Based on an original screenplay by Bryan Forbes, Richard Gregson and actor Michael Craig, The Angry Silence is a scathing attack on both ineffective labour-management and the often unethical practices of trade unions. Yet the real focus of the film is how a decent working class bloke like Tom becomes a victimized pawn in the power struggle between management and the union agitators. When most of his fellow workers agree to quit and go on strike in what he feels is an unjustified action, Tom and a few others continue to report to work, putting themselves in physical danger for being "scabs." Constant harassment eventually drives away all of the remaining workers except Tom who remains. After the situation is arbitrated and everyone returns to work, Tom is shunned by everyone, even his friend Joe, as a "blackleg." The relentless persecution continues and tabloid reporters that exploit his situation only make the situation worse, resulting in his small son being bullied and painted black at school. The film builds to a near-tragic climax in which Tom's fate plays a crucial role in deciding the outcome of a local union rally intended to advance the cause of the behind-the-scenes agitator, Travers.

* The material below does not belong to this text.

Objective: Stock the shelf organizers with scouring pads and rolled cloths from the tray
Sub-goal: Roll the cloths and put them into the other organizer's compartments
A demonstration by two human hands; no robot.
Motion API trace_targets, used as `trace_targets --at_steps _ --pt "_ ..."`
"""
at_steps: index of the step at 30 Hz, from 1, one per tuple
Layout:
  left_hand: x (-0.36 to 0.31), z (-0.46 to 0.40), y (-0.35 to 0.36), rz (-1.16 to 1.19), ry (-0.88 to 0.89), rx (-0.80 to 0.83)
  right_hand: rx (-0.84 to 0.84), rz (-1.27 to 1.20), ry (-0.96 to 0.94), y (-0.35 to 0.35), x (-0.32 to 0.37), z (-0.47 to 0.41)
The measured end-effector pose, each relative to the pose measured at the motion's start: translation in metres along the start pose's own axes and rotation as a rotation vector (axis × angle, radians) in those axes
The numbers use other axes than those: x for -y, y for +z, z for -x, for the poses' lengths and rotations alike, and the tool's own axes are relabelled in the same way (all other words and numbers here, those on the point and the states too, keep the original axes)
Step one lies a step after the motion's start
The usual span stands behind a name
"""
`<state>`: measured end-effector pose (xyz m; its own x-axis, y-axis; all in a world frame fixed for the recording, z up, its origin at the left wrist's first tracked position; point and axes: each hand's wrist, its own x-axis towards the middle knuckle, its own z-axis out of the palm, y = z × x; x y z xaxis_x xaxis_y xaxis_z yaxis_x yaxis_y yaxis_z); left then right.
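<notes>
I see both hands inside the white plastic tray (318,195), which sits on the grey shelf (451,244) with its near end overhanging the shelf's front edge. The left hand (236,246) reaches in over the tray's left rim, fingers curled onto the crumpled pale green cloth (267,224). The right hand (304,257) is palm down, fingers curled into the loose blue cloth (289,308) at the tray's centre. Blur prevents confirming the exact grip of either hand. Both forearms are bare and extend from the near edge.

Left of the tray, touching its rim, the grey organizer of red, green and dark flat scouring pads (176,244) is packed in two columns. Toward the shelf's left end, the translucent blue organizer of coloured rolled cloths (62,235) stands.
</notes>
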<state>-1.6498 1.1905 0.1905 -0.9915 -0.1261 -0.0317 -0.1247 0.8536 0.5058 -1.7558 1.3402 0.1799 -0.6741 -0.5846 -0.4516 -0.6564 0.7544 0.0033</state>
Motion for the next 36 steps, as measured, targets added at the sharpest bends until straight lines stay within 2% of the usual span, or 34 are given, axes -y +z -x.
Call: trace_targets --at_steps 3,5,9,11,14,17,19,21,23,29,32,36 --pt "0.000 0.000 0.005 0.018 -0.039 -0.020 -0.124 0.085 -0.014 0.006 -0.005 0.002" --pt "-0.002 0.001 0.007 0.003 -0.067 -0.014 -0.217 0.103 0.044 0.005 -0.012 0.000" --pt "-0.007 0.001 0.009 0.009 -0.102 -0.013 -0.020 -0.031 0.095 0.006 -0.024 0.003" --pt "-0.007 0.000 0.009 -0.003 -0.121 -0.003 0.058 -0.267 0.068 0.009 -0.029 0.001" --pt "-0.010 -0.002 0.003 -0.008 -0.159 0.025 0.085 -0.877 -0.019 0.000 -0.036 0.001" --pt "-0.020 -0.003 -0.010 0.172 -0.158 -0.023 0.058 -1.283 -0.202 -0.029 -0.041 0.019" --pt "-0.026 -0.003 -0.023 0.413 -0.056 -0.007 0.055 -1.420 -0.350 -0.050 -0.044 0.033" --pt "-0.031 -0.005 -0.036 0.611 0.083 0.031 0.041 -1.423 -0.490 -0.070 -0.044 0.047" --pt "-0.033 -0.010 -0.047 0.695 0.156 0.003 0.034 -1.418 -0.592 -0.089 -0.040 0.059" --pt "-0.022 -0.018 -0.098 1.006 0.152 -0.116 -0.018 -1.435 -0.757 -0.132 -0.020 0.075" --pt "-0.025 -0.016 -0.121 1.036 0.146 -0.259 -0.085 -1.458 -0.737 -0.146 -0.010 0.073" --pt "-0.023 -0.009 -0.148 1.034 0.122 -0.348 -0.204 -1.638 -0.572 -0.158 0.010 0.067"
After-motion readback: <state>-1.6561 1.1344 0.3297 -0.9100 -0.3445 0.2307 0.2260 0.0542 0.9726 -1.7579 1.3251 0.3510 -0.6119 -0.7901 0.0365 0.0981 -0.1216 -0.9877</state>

The Angry Silence marked the beginning of an amicable partnership between two actors, Richard Attenborough and Bryan Forbes. According to Forbes in Collected Interviews: Voices from Twentieth-Century Cinema (edited by Wheeler Winston Dixon), "The whole thing came about because Dickie Attenborough and I were both working as actors on a picture I co-wrote called The Baby and the Battleship [1956] directed by Jay Lewis, which was filmed on location in Malta. We shared a room, and although I had known Dickie for a long time, we were friends, but we had never really worked together before. We both decided that we'd come to a sort of crisis point in our careers: we weren't getting anywhere. We felt that we weren't less talented than some of the people we had to work for. So we decided to form a company called Beaver Films, and I wrote a script which never saw the light of day about a British army war cameraman...interesting script, but it never got filmed. And then I wrote a script called The Angry Silence."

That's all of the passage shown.